Analysis of the color filter array produced no identifiable artifacts
indicative of image manipulation or recompression [Figure 42]. Contour
comparisons for each of the color layers in the suspected image are made to the
exemplar and are similar. In addition, there are no traces of recompression of
the suspect image, which show up as pronounced spikes, deep valleys, and/or
different shapes in the graph contours.
A comparison of the compression level analysis graphs shows close
similarities. Each graph shows low level noise and a large central spike, which is
usually an indication of a first generation JPEG image [Figure 43]. Because the
CLA graph of the suspect image matches that of the exemplar, it is consistent
with an image that was not recompressed or resized.
DCT coefficient analysis of the questioned image against the exemplar
show very similar shapes and contours [Figure 44]. The values of the DC
coefficient have the same range from -1000 to 1000 [Figure 44 (a, c]]. If these
images had been manipulated, it may be possible for these values to shift and
change. In addition, a close up view of the DC components show spikes at the
same integer values, indicative that the coefficients are grouped into evenly
spaced multiples of the quantizer step size. Furthermore, there is no indication
of repeating patterns deviating from a first generation JPEG image. There is also
no indication that the suspect image was recompressed, which would be
expected if an external program had been used to manipulate it and then
resaved it as a JPEG image.
Detection of copy and pasted pixels revealed no results. A review of the
DCT map shows no particularities of interest. Indications of manipulation would
show up as areas of differing texture that are inconsistent with other objects in
the surrounding image [Figure 45]. The suspect image has no such identifiable
features. While the hammer could arguably contain such a feature, its intensity
is consistent to the other objects just above the hammer on the table.
Error level analysis revealed no indications of JPEG ghosting [Figure 46].
This means that at least, the image was not manipulated by placing a previously,
lower recompressed portion of an image, into the suspect one.
To search for defective pixels, 10 images were taken with the lens cap on
using the camera settings indicated by the EXIF. The images were then averaged
together to remove shot noise. There were no defective pixels found in the test
images using the camera settings as indicated by the EXIF. A PRNU test was not
performed because the strength of the PRNU signature using one image is not
reliable with the tools available to the author.
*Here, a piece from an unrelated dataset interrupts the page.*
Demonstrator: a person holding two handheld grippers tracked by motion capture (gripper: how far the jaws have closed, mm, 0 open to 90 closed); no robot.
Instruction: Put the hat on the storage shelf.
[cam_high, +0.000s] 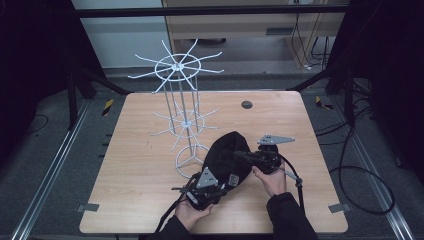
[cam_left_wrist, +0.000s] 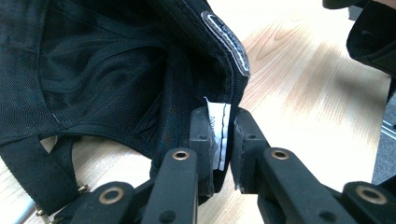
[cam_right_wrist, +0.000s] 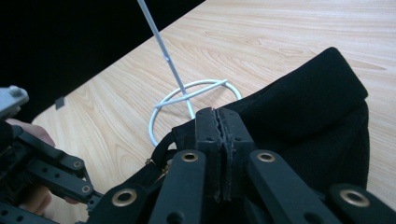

Figure 42 Case 1 Color Filter Array Analysis
Color filter array graphs of the questioned image (a), and an exemplar (b).

Figure 43 Case 1 Compression Level Analysis
Compression level analysis of the questioned image (a) and the exemplar (b).
For each panel, the top graph represents the plot using a linear scale, while the
lower one uses a logarithmic scale.

Figure 44 Case 1 DCT Coefficients
Histogram of the DCT coefficients of the questioned image (a, b) and the
exemplar (c, d). The left column graphs show the DCT coefficients for the DC
component (top) and the AC coefficient of [1, 2] (bottom). The right column is a
magnification of the central spike for each respectively.

Figure 45 Case 1 DCT Map
Shown here is the AC component map, which is made from an average of all AC
components in each JPEG block. There are also no apparent indications of
manipulation in the DC component map (not shown). The image has been
cropped to show more detail in the area of interest.